Digital tactics do not a brand make

The future belongs to the agency that understands consumers' passions and tensions, the power of creativity and how to make brands relevant.

Ben Kidney
Ben Kidney

Since the inception of digital as a discipline, digital agencies have lived and died by delivering projects on time and on budget. Those who survived became very good at it. Digital agencies and the industry as a whole pioneered project-management methodologies, created robust frameworks for ‘statement of work’ documents and built intuitive software solutions to manage project resourcing and budgets. Once a project has been delivered on time and budget, planning for the next begins. This process repeats and is the backbone of every digital agency.    

Conversely, the network or traditional agencies have received a bad rap for their lack of digital capabilities and ability to deliver digital projects.

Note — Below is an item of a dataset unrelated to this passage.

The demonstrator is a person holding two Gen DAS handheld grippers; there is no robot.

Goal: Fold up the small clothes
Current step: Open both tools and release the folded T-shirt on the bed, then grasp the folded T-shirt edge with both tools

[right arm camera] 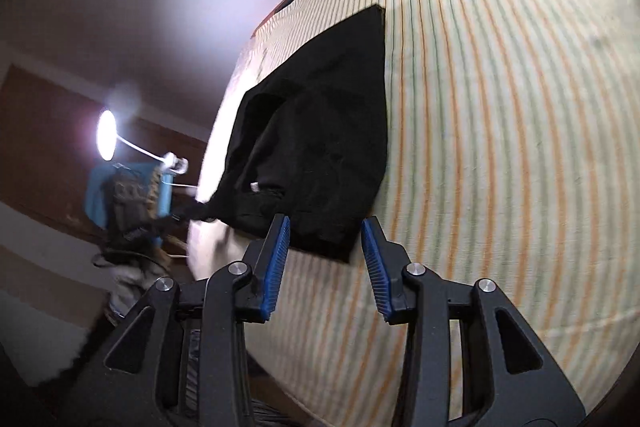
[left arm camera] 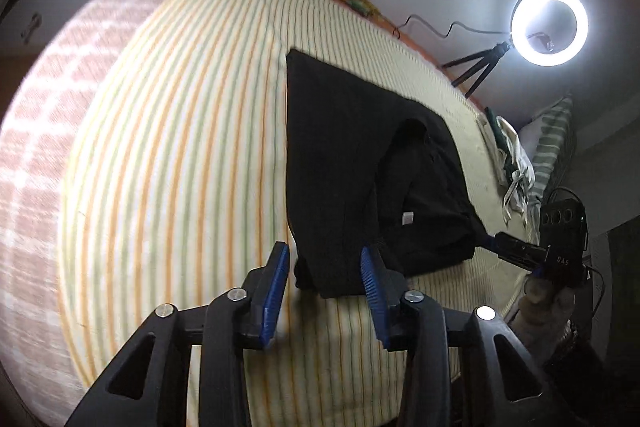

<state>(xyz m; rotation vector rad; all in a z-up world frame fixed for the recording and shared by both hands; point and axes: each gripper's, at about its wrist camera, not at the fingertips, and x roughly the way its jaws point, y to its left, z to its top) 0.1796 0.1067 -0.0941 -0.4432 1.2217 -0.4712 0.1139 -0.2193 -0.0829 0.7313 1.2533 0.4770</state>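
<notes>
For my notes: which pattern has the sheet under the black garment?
The sheet has thin orange and green stripes on cream, clearest in the right wrist view.

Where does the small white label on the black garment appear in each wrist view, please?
Left wrist: white label sits right of centre on the black garment.
Right wrist: white label sits left of centre, near the garment's left edge.
Shared landmark: the striped sheet.

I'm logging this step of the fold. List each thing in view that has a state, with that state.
black garment: lying on the striped sheet, partly folded, white label showing.
left gripper: open, holding nothing, at the garment's near edge.
right gripper: open, holding nothing, at the garment's near corner.
ring light: switched on.
</notes>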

I’m sure in many cases this reputation was warranted.  

However, what is often overlooked by the digital industry and its major players is that an innovative use of technology or a great digital/experiential tactic does not make a brand. A brand—the strategy and creativity developed by people to build that brand—requires a profound understanding of human nature and the psychology of consumers. The skill required to build a brand platform is grounded in philosophies that are the culmination of decades of dedication to our craft. I have witnessed the passing down of this disciplinary wisdom from master practitioner (planning director) to Padawans (junior planners) at the historically ‘traditional’ agencies I’ve worked at. I have not witnessed this mastery or mentorship within the digital agency environment. Traditional agencies and planning should be recognised for this with at least the same level of reverence that is afforded to people who know that a GIF is not native to Facebook.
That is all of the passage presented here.